■ The records:
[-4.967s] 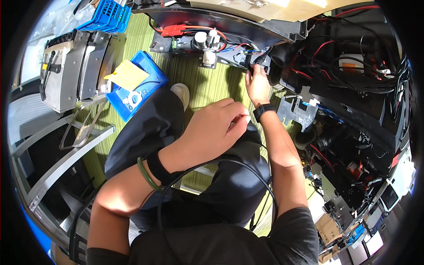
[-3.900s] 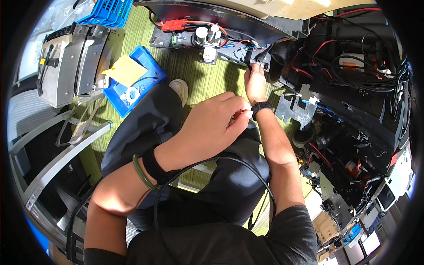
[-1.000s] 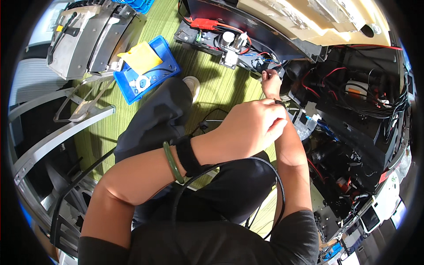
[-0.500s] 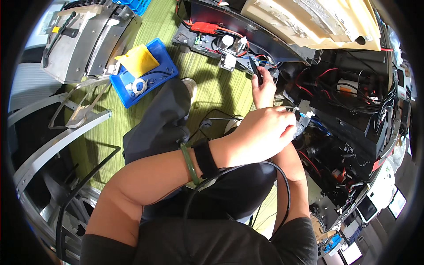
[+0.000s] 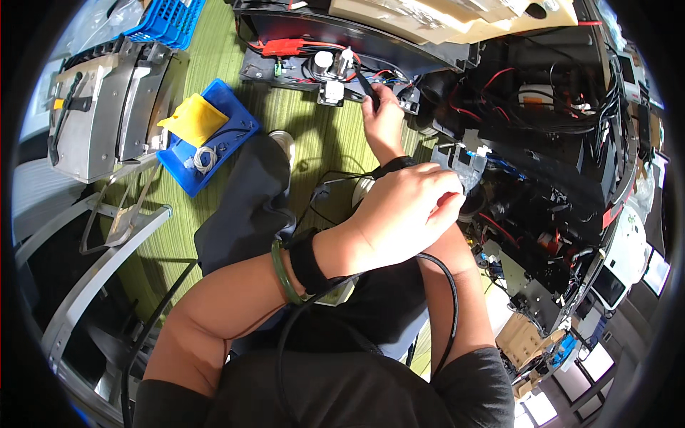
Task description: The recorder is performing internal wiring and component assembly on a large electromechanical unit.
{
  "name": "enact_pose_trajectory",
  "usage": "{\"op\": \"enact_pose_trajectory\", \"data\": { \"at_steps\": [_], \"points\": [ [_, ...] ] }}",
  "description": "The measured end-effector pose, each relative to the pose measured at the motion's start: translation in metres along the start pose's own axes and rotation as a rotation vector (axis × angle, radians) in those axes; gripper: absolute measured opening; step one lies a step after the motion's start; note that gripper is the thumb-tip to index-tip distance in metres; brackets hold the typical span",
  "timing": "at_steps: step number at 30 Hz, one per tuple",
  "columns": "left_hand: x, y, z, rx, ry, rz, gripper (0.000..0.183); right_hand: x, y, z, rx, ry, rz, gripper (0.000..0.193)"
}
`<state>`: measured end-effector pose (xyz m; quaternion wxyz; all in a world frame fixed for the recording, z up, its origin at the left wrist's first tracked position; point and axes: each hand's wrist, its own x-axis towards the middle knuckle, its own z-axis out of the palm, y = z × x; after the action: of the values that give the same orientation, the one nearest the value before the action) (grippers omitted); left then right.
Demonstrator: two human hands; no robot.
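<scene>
The right hand (image 5: 385, 125), at the far middle of the scene, has its fingers closed around a slim, dark, rod-like hand tool (image 5: 367, 84), which angles far and slightly left toward a low metal mounting plate (image 5: 255, 69) crowded with parts. Whether its tip touches anything there is too small to tell. On that plate, left of the tool, stand a short white cylinder (image 5: 323, 59) and, farther left, a flat red connector (image 5: 282, 48) with red wires. The left hand (image 5: 407, 214) is nearer, crossing over the right forearm in this view, its fingers curled and thumb drawn in; I cannot tell whether it pinches anything small. The tool looks light and stiff, likely easy to steer with fingertips; its dark handle end seems the right place to hold, leaving the thin far end free. The neighbouring wires look flexible and easily snagged, so the tool probably wants small, controlled movements. Well to the left, a blue rectangular plastic tray (image 5: 246, 116) lies on green striped carpet (image 5: 321, 132), bearing a soft-looking yellow sheet (image 5: 194, 121) and a coiled white cord (image 5: 205, 160).
</scene>
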<state>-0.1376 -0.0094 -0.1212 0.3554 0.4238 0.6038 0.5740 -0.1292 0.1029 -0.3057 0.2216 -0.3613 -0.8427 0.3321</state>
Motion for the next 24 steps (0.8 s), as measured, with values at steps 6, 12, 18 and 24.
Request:
{"op": "enact_pose_trajectory", "data": {
  "at_steps": [6, 12, 18, 24],
  "points": [
    [0.001, -0.001, 0.006, 0.039, -0.062, -0.041, 0.009, -0.016, 0.002, 0.017, 0.104, 0.061, 0.087, 0.025],
    [-0.001, -0.005, 0.018, 0.026, -0.059, 0.017, 0.008, -0.018, 0.010, 0.027, 0.259, 0.040, 0.236, 0.027],
    [0.000, -0.006, 0.021, 0.039, -0.104, -0.023, 0.008, -0.016, 0.005, 0.023, 0.357, -0.040, 0.395, 0.024],
    [0.001, -0.004, 0.019, 0.030, -0.084, 0.016, 0.008, -0.011, 0.007, 0.021, 0.334, -0.044, 0.449, 0.037]
  ]
}}
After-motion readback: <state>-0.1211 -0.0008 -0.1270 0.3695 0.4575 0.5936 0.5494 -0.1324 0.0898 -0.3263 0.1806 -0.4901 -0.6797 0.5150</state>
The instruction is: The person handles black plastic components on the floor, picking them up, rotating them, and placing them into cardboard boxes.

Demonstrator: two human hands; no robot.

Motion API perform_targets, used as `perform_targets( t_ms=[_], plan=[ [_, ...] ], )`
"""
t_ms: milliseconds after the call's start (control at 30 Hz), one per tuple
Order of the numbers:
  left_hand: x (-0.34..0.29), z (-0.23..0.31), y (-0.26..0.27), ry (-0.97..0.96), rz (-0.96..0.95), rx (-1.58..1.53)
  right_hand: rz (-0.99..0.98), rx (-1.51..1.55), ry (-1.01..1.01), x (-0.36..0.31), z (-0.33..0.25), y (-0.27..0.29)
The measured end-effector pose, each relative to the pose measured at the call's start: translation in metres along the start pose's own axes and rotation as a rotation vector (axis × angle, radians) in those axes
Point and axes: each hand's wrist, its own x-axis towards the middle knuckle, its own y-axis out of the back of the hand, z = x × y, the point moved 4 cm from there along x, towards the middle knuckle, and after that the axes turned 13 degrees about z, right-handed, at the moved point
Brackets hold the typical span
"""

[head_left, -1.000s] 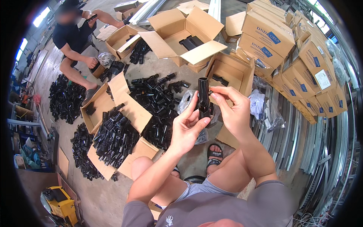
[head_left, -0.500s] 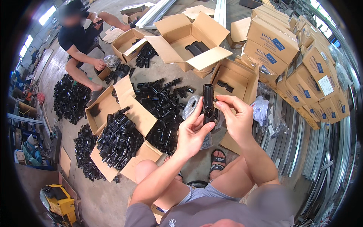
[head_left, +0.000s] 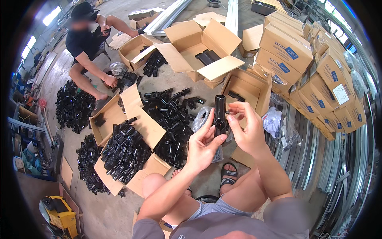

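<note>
A glossy black tubular fitting (head_left: 219,113) stands upright in front of me, its round open end at the top. The thumb and fingers of my left hand (head_left: 202,150) close round its lower part. My right hand (head_left: 250,129) is pinched at the fitting's right side. A small dark bit shows at those fingertips, too small to name. Behind the fitting is an open cardboard box (head_left: 258,84) with a few black pieces inside. Clear plastic wrap (head_left: 199,119) lies just beyond my left hand.
Many black fittings (head_left: 169,115) cover the floor ahead, and more fill a carton (head_left: 157,161) at left. Another person (head_left: 81,42) sits at the far left, handling black parts. Stacked cartons (head_left: 286,47) and long metal profiles (head_left: 318,159) line the right. A yellow machine (head_left: 63,217) stands lower left.
My right fingertips have shifted slightly lower along the fitting's side; my left hand keeps its hold. The other person's lower hand has moved toward the black parts on the floor.
</note>
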Motion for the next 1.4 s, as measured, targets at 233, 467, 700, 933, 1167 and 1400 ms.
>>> perform_targets(
  t_ms=[233,467,700,933,1167,1400],
  plan=[
    [0.002,-0.004,0.004,0.011,-0.026,-0.023,-0.121,-0.197,0.06,-0.002,0.015,-0.007],
    [0.002,-0.006,0.003,0.044,-0.064,-0.032,-0.067,-0.162,0.156,-0.002,0.017,-0.005],
    [0.003,0.001,-0.002,0.12,-0.014,-0.121,0.001,-0.059,0.168,0.003,0.008,-0.003],
    [0.002,-0.003,-0.001,0.141,-0.024,-0.185,-0.019,-0.242,0.174,-0.003,0.016,-0.004],
    [0.005,-0.009,0.005,0.224,-0.072,-0.139,0.055,-0.057,0.194,-0.004,0.016,-0.005],
    [0.004,-0.01,0.007,0.31,-0.054,-0.216,-0.018,-0.113,0.226,-0.002,0.013,-0.006]
  ],
)
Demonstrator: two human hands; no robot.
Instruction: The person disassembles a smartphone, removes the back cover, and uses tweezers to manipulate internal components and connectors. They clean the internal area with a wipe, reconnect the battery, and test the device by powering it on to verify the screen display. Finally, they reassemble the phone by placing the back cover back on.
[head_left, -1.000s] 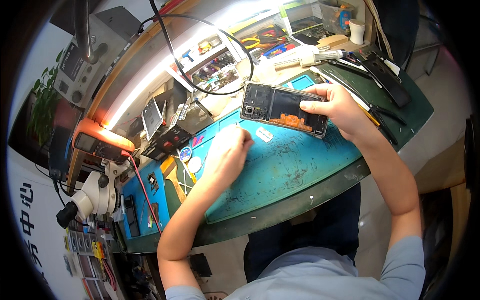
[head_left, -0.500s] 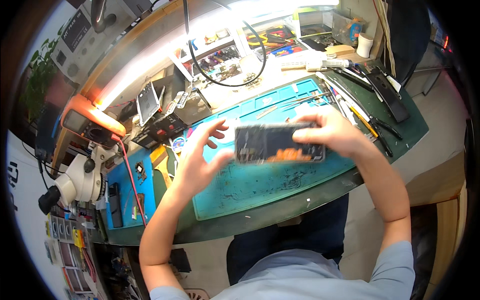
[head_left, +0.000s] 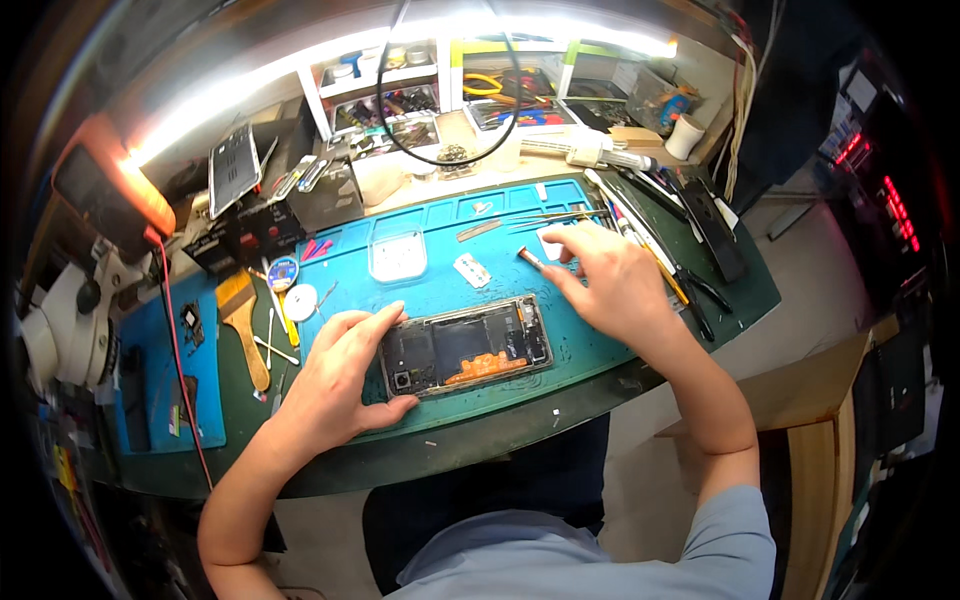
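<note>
An opened smartphone [head_left: 465,345] lies on the teal work mat [head_left: 440,415], its dark inside and an orange flex cable facing up. My left hand [head_left: 340,380] grips its left end, thumb at the near edge and fingers at the far edge. Beyond the phone's right end, my right hand [head_left: 625,285] is above the mat. Between its thumb and forefinger juts a short copper-coloured rod with a dark end, seemingly a small screwdriver [head_left: 529,257]; its other end is hidden by the hand. A clear square box [head_left: 397,255] and a small whitish strip [head_left: 472,270] lie beyond the phone.
Tweezers [head_left: 555,217] lie along the mat's far side. Pliers [head_left: 705,300] and pens are to the right. A brush [head_left: 240,320], cotton swabs [head_left: 275,348] and a solder spool [head_left: 282,272] sit left. A black cable loop [head_left: 515,90] hangs above the bench.
The phone has gone from my right hand, held above the mat, down onto the mat under my left hand. My right hand has let go of it and is at the screwdriver. The view has shifted.
</note>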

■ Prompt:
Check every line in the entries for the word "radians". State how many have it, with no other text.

■ Solution to the problem:
2